#### Records for the task

'''

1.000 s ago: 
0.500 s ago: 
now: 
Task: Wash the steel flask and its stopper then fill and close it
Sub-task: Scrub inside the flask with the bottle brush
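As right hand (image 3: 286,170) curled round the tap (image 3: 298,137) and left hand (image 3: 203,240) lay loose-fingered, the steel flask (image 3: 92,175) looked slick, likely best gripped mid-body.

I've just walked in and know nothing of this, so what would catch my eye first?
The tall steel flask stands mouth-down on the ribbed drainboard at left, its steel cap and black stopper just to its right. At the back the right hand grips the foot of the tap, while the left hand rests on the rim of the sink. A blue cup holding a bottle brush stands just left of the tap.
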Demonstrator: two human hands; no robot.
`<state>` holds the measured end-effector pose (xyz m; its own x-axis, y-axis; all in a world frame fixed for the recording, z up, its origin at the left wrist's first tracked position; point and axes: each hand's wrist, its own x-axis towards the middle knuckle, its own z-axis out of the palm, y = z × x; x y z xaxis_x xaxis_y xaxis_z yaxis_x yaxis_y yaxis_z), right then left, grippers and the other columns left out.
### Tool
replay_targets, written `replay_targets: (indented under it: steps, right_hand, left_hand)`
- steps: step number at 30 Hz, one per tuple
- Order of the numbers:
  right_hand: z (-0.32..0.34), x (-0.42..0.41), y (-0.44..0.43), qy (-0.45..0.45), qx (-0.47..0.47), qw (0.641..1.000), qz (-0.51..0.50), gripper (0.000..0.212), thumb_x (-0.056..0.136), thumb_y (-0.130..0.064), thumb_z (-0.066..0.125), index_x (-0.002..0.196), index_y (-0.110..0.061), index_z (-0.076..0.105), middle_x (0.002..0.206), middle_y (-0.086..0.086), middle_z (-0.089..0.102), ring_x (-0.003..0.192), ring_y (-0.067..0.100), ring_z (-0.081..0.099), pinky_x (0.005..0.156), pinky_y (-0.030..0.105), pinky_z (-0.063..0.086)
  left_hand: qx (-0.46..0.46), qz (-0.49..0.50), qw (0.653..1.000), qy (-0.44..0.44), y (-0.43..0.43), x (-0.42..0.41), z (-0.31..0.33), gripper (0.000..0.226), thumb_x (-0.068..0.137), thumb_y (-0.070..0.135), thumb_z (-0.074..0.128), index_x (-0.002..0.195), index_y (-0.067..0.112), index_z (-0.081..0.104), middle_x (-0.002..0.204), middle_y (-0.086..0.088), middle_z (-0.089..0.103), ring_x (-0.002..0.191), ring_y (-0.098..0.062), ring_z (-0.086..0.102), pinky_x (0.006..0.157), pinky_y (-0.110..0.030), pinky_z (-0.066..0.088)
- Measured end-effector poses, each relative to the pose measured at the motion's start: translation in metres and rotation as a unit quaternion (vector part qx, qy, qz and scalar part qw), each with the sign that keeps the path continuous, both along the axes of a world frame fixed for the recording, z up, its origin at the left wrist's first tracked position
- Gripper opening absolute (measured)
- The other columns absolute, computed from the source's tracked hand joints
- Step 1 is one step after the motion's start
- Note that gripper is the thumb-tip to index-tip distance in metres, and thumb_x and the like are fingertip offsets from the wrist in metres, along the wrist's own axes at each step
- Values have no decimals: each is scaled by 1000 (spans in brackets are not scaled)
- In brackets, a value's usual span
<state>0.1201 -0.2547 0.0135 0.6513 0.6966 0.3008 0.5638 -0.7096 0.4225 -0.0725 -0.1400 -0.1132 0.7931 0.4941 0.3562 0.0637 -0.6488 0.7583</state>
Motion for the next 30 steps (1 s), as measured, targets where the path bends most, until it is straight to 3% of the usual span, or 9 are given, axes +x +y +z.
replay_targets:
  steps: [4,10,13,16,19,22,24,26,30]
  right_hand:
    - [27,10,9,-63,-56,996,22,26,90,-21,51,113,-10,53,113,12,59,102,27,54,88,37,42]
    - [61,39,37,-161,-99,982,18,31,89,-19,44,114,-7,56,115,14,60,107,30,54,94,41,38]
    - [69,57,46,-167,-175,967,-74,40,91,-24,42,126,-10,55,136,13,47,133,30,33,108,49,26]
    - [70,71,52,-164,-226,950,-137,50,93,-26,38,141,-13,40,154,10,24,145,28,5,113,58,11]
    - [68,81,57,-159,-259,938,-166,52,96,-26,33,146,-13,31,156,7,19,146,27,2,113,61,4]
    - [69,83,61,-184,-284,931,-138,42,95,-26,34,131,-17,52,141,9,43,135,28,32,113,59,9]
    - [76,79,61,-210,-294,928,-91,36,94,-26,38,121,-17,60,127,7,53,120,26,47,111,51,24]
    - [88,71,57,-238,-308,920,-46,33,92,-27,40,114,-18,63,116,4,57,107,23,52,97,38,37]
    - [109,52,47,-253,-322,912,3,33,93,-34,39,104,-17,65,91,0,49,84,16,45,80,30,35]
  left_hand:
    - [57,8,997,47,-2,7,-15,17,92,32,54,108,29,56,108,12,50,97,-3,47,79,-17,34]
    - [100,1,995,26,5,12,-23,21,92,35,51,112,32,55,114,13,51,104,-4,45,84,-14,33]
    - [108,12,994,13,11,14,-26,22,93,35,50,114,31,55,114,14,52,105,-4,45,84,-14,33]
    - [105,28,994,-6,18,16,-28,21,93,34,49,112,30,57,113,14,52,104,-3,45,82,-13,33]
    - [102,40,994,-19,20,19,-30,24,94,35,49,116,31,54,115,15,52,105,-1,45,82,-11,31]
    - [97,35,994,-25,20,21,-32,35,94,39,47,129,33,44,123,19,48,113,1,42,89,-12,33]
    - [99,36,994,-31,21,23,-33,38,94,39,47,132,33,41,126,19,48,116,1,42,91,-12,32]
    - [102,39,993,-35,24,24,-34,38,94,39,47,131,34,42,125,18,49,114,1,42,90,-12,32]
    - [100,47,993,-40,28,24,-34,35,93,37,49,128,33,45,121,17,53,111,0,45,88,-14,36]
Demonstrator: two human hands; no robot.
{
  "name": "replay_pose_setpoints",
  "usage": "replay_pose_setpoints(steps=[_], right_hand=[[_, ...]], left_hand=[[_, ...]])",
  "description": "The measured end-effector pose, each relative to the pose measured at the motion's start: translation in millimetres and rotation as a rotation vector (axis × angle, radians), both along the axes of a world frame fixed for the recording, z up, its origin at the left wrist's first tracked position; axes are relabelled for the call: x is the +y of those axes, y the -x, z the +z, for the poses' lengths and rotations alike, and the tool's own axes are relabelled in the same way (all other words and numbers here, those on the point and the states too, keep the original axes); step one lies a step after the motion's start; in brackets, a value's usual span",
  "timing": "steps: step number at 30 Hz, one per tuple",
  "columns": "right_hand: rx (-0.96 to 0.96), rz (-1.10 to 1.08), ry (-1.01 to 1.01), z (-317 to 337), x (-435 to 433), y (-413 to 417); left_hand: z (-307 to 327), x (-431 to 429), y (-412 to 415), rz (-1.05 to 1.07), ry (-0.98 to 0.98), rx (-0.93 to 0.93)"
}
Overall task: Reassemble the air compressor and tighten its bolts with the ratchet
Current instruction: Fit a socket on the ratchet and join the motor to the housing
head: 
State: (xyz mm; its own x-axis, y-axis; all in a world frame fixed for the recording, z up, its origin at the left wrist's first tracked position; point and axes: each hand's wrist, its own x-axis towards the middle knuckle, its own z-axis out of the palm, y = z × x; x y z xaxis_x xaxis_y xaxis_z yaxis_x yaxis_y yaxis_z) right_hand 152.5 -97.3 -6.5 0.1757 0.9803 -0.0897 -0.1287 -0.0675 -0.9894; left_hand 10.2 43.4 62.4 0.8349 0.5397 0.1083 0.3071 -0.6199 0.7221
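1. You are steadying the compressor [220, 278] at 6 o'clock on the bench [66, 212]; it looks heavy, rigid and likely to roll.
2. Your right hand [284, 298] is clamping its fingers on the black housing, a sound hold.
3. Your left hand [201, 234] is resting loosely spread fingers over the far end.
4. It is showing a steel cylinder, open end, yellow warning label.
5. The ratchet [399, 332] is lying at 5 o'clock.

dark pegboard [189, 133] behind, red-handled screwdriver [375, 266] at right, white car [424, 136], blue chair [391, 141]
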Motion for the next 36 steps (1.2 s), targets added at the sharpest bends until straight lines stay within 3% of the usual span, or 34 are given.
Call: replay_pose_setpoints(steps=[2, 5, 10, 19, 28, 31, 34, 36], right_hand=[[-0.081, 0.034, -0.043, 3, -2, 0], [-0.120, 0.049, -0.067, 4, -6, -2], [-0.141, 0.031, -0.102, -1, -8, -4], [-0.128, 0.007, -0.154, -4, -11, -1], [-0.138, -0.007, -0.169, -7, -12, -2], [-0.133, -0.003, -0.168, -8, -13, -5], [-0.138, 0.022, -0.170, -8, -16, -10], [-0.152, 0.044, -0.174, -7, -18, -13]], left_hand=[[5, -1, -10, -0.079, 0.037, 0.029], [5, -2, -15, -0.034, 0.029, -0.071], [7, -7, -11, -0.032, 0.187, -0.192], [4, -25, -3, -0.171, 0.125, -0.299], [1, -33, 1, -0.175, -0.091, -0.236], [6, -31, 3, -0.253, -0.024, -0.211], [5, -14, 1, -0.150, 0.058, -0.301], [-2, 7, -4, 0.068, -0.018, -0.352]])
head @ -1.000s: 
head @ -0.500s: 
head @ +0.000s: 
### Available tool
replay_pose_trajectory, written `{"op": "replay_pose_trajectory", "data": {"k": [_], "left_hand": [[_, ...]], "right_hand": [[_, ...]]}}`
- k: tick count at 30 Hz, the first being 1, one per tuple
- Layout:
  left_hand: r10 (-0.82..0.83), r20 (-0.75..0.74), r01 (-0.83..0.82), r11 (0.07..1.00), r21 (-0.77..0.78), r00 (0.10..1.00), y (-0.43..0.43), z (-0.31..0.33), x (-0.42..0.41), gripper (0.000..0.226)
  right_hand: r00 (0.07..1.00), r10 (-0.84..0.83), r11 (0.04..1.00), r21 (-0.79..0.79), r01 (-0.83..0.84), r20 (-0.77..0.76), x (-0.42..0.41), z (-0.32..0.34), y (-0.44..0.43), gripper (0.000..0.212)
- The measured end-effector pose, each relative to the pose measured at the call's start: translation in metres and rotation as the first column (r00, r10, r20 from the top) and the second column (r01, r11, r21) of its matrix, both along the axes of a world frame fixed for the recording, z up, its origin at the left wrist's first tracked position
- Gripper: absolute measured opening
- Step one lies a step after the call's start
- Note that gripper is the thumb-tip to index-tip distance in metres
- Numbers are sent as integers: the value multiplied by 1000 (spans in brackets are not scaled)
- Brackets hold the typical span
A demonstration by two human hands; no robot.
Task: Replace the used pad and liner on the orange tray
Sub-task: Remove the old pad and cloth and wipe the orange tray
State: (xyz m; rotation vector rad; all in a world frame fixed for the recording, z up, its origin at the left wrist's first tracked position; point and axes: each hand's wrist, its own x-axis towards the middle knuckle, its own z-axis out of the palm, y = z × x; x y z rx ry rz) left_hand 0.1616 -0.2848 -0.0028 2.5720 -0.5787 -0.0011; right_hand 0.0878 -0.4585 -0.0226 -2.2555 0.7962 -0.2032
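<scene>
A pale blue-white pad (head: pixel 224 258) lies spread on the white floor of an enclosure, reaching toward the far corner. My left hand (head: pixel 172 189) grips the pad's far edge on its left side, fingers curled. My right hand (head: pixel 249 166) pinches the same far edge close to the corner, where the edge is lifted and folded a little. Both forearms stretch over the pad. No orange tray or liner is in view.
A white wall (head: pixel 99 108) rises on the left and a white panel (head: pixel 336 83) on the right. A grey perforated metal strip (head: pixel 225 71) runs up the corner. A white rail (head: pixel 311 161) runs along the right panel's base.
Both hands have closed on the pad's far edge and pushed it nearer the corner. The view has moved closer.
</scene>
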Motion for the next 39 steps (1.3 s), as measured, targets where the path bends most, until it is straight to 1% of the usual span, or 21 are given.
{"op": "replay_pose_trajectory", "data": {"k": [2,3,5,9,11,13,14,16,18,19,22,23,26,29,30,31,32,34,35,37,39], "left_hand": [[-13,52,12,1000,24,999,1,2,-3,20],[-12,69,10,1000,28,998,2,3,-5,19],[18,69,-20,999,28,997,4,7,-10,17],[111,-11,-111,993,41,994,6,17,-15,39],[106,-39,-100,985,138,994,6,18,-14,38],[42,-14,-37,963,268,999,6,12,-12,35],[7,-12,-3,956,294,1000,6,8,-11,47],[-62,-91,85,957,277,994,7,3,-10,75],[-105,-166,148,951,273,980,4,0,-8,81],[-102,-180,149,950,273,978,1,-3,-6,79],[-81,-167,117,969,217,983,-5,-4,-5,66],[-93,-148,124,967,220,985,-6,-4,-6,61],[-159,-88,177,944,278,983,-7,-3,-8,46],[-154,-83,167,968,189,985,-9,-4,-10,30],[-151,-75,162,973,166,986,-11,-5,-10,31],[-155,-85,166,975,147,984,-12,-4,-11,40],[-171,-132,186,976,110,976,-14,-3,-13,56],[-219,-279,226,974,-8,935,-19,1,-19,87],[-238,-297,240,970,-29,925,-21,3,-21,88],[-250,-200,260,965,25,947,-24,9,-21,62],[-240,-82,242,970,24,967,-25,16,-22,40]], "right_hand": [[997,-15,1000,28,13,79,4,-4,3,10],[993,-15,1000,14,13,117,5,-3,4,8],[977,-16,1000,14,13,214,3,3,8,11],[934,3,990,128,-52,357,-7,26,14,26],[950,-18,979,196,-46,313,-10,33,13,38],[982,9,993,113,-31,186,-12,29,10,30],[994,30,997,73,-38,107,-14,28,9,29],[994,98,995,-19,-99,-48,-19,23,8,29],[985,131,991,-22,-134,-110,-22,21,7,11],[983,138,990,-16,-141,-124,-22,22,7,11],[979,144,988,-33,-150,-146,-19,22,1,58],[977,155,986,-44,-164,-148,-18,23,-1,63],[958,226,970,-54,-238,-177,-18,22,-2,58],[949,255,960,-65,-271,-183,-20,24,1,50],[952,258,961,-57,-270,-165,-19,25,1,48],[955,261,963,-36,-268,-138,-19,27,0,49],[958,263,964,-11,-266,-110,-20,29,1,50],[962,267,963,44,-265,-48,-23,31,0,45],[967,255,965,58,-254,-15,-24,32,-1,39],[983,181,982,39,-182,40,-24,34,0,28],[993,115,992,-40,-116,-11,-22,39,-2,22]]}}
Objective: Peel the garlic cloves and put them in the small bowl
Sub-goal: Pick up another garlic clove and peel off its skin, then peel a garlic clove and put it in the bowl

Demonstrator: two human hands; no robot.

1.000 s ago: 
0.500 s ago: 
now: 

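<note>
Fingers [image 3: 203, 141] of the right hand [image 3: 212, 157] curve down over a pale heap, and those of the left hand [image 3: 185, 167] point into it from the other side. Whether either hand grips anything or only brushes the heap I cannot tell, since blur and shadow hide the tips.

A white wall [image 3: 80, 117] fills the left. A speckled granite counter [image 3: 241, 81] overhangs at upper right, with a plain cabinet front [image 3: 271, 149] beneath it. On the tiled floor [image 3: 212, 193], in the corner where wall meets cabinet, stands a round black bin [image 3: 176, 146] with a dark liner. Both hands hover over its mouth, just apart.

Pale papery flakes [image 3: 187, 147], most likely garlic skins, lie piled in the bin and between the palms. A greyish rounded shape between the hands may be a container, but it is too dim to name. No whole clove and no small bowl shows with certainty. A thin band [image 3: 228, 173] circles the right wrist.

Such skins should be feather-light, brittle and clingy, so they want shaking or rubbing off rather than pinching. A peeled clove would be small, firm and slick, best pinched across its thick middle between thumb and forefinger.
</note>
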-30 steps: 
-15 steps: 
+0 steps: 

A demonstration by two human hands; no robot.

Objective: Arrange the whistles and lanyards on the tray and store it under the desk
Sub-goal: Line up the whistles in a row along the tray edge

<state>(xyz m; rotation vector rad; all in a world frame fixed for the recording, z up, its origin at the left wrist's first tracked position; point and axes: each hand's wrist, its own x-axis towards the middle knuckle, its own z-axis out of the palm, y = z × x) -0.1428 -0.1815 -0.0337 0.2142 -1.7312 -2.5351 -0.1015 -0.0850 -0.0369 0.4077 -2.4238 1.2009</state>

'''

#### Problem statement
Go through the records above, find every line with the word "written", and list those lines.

#### Solution
replay_targets, written `replay_targets: (indented under it: steps, right_hand, left_hand)`
replay_pose_trajectory, written `{"op": "replay_pose_trajectory", "data": {"k": [_], "left_hand": [[_, ...]], "right_hand": [[_, ...]]}}`

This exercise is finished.